- **Recorded information**:
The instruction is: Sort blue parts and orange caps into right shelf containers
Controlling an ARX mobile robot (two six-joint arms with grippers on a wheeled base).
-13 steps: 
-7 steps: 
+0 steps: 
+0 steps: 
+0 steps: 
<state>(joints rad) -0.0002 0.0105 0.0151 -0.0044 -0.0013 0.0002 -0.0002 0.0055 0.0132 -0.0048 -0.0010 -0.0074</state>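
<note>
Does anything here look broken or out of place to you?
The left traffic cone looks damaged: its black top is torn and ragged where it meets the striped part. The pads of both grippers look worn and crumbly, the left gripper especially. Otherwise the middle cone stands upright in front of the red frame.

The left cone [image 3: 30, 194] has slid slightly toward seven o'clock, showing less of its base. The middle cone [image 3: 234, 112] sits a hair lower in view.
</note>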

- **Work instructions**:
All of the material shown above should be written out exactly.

- **Result of the exercise**:
The instruction is: Sort blue parts and orange caps into right shelf containers
Controlling an ARX mobile robot (two six-joint arms with grippers on a wheeled base).
-13 steps: 
-7 steps: 
+0 steps: 
+0 steps: 
+0 steps: 
<state>(joints rad) -0.0002 0.0105 0.0151 -0.0044 -0.0013 0.0002 -0.0002 0.0055 0.0132 -0.0048 -0.0010 -0.0074</state>
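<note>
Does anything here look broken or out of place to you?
The left traffic cone looks damaged: its black top is torn and ragged where it meets the striped part. The pads of both grippers look worn and crumbly, the left gripper especially. Otherwise the middle cone stands upright in front of the red frame.

The left cone [image 3: 30, 194] has slid slightly toward seven o'clock, showing less of its base. The middle cone [image 3: 234, 112] sits a hair lower in view.
</note>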

No additional answer text is required.